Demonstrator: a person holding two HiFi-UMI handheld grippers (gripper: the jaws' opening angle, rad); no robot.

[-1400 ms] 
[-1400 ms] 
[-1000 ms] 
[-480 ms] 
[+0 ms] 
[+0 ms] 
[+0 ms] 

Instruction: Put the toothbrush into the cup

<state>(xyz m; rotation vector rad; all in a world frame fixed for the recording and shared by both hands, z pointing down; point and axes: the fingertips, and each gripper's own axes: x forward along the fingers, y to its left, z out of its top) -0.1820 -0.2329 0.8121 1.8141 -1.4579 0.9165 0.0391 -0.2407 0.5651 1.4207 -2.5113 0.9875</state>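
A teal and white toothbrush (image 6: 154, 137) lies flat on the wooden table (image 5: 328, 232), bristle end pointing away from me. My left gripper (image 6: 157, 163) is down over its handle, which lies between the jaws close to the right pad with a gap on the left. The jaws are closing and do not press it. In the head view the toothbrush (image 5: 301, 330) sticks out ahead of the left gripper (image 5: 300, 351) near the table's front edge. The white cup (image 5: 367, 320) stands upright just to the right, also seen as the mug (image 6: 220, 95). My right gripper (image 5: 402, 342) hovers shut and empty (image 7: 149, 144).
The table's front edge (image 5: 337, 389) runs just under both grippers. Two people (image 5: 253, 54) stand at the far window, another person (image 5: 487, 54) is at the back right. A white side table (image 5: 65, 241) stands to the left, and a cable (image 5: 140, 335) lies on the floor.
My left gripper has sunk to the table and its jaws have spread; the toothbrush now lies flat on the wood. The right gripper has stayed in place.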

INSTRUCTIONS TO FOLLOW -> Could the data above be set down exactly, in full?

TASK SOLUTION ->
Demonstrator: a person holding two HiFi-UMI handheld grippers (gripper: the jaws' opening angle, rad); no robot.

[-1400 ms] 
[-1400 ms] 
[-1000 ms] 
[-480 ms] 
[+0 ms] 
[+0 ms] 
[+0 ms] 

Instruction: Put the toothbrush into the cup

<state>(xyz m; rotation vector rad; all in a world frame fixed for the recording and shared by both hands, z pointing down; point and axes: the fingertips, and each gripper's own axes: x forward along the fingers, y to its left, z out of its top) -0.1820 -0.2329 0.8121 1.8141 -1.4579 0.9165 0.0391 -0.2407 0.5651 1.4207 -2.5113 0.9875</state>
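A teal and white toothbrush (image 6: 154, 137) lies flat on the wooden table (image 5: 328, 232), bristle end pointing away from me. My left gripper (image 6: 157, 163) is down over its handle, which lies between the jaws close to the right pad with a gap on the left. The jaws are closing and do not press it. In the head view the toothbrush (image 5: 301, 330) sticks out ahead of the left gripper (image 5: 300, 351) near the table's front edge. The white cup (image 5: 367, 320) stands upright just to the right, also seen as the mug (image 6: 220, 95). My right gripper (image 5: 402, 342) hovers shut and empty (image 7: 149, 144).
The table's front edge (image 5: 337, 389) runs just under both grippers. Two people (image 5: 253, 54) stand at the far window, another person (image 5: 487, 54) is at the back right. A white side table (image 5: 65, 241) stands to the left, and a cable (image 5: 140, 335) lies on the floor.
My left gripper has sunk to the table and its jaws have spread; the toothbrush now lies flat on the wood. The right gripper has stayed in place.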

The answer has been supplied in full.